# [Your instructions]
Leave out the pictures, and retype the remaining data exactly.

# [Data block]
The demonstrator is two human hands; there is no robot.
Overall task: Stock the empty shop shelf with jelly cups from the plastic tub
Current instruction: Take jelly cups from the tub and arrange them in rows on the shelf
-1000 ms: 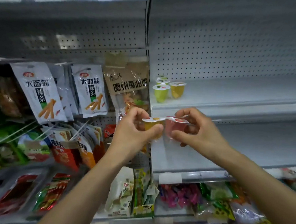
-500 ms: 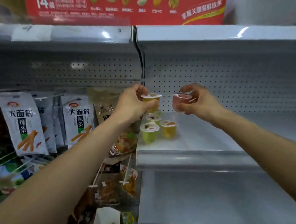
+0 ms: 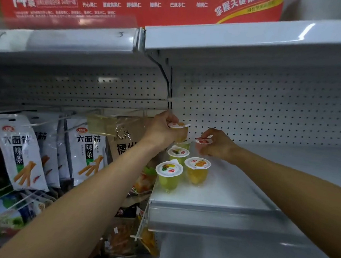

# [Response to the task]
The demonstrator is two human hands; there is no robot.
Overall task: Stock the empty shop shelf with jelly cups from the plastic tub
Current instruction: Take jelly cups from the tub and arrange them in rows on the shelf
-1000 ms: 
-500 ms: 
+0 ms: 

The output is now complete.